In [1]:
import { display } from "tslab";
import { readFileSync } from "fs";

const css = readFileSync("../style.css", "utf8");
display.html(`<style>${css}</style>`);

# Converting HTML to Text (TypeScript Version)

This notebook demonstrates how to use **TypeScript** and the [`chevrotain`](https://chevrotain.io/) library  
to extract plain text from an HTML document.  

The goal is to build a simple **lexer (tokenizer)** that recognizes HTML tags  
and outputs only the text content.  
For simplicity, we only support a small but representative subset of HTML.

The original web page was created by [Prof. Dr. Karl Stroetmann](http://wwwlehre.dhbw-stuttgart.de/~stroetma/).  
In this exercise, we aim to extract readable text from the HTML source of that page.  
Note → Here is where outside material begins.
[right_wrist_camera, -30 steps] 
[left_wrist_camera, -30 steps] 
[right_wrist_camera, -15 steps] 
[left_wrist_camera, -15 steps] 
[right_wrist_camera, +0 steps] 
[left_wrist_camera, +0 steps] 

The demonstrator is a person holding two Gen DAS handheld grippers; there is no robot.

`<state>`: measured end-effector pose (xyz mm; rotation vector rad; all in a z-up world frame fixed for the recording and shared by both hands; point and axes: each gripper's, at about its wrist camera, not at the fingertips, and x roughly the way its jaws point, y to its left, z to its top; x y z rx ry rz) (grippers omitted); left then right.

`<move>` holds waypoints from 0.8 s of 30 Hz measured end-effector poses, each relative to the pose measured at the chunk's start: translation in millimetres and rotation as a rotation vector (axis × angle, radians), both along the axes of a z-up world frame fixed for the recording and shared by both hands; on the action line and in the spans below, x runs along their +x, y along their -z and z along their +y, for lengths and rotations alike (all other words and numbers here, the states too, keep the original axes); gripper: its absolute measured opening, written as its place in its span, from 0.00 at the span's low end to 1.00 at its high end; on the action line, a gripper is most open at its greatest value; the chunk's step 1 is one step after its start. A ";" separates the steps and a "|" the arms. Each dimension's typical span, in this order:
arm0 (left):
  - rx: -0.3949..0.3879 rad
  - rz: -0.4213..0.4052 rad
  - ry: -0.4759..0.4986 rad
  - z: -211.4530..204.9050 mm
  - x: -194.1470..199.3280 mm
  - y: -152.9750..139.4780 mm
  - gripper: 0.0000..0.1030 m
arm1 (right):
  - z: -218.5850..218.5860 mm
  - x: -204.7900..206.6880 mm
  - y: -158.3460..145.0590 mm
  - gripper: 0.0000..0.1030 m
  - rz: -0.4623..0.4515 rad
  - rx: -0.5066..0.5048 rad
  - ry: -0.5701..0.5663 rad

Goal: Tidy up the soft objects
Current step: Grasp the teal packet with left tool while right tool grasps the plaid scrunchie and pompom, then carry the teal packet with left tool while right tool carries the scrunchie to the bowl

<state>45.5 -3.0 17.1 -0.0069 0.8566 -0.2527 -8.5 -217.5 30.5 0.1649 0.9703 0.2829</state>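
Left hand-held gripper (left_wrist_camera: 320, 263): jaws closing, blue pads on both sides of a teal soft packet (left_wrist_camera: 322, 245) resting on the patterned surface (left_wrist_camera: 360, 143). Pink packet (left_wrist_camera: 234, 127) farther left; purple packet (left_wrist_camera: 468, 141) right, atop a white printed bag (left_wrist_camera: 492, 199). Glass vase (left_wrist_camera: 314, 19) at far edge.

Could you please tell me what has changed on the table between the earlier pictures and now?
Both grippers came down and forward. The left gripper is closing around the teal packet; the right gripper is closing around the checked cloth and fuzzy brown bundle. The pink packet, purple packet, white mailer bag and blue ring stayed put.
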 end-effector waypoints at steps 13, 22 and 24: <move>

To achieve this, we implement a small **state machine** in TypeScript that distinguishes  
between different HTML sections such as `<head>`, `<script>`, and normal text.

In [2]:
const data = `
<html>
  <head>
    <meta charset="utf-8">
    <title>Homepage of Prof. Dr. Karl Stroetmann</title>
    <link type="text/css" rel="stylesheet" href="style.css" />
    <link href="http://fonts.googleapis.com/css?family=Rochester&subset=latin,latin-ext"
          rel="stylesheet" type="text/css">
    <link href="http://fonts.googleapis.com/css?family=Pacifico&subset=latin,latin-ext"
          rel="stylesheet" type="text/css">
    <link href="http://fonts.googleapis.com/css?family=Cabin+Sketch&subset=latin,latin-ext" rel="stylesheet" type="text/css">
    <link href="http://fonts.googleapis.com/css?family=Sacramento" rel="stylesheet" type="text/css">
  </head>
  <body>
    <hr/>

    <div id="table">
      <header>
        <h1 id="name">Prof. Dr. Karl Stroetmann</h1>
      </header>

      <div id="row1">
        <div class="right">
          <a id="dhbw" href="http://www.ba-stuttgart.de">Duale Hochschule Baden-W&uuml;rttemberg</a>
          <br/>Coblitzallee 1-9
          <br/>68163 Mannheim
          <br/>Germany
	  <br>
          <br/>Office: &nbsp;&nbsp;&nbsp; Raum 344B
          <br/>Phone:&nbsp;&nbsp;&nbsp; +49 621 4105-1376
          <br/>Fax:&nbsp;&nbsp;&nbsp;&nbsp;&nbsp;&nbsp;&nbsp; +49 621 4105-1194
          <br/>Skype: &nbsp;&nbsp;&nbsp; karlstroetmann
        </div>  


        <div id="links">
          <strong class="some">Some links:</strong>
          <ul class="inlink">
            <li class="inlink">
	      My <a class="inlink" href="https://github.com/karlstroetmann?tab=repositories">lecture notes</a>,
              as well as the programs presented in class, can be found
              at <br>
              <a class="inlink" href="https://github.com/karlstroetmann?tab=repositories">https://github.com/karlstroetmann</a>.
              
            </li>
            <li class="inlink">Most of my papers can be found at <a class="inlink" href="https://www.researchgate.net/">researchgate.net</a>.</li>
            <li class="inlink">The programming language SetlX can be downloaded at <br>
              <a href="http://randoom.org/Software/SetlX"><tt class="inlink">http://randoom.org/Software/SetlX</tt></a>.
            </li>
          </ul>
        </div>
      </div>
    </div>
    
    <div id="intro">
      As I am getting old and wise, I have to accept the limits of
      my own capabilities.  I have condensed these deep philosophical
      insights into a most beautiful pearl of poetry.  I would like 
      to share these humble words of wisdom:
      
      <div class="poetry">
        I am a teacher by profession,    <br>
        mostly really by obsession;      <br>
        But even though I boldly try,    <br>
        I just cannot teach <a href="flying-pig.jpg" id="fp">pigs</a> to fly.</br>
        Instead, I slaughter them and fry.
      </div>
      
      <div class="citation">
        <div class="quote">
          Any sufficiently advanced poetry is indistinguishable from divine wisdom.
        </div>
        <div id="sign">His holiness Pope Hugo &#8555;.</div>
      </div>
    </div>
</div>

</body>
</html>
`;

In [3]:
display.html(data)

The original web page is still available at https://wwwlehre.dhbw-stuttgart.de/~stroetma/.

## Imports

We will use the package [Chevrotain](https://chevrotain.io/documentation/0_7_2/index.html) to remove the 
<span style="font-variant:small-caps;">Html</span> tags and extract the text that
is embedded in the <span style="font-variant:small-caps;">Html</span> shown above.
In this example, we will only use the scanner that is provided by the module `Lexer`. 
Hence we import the module `Lexer` that contains the scanner generator from `Chevrotain`.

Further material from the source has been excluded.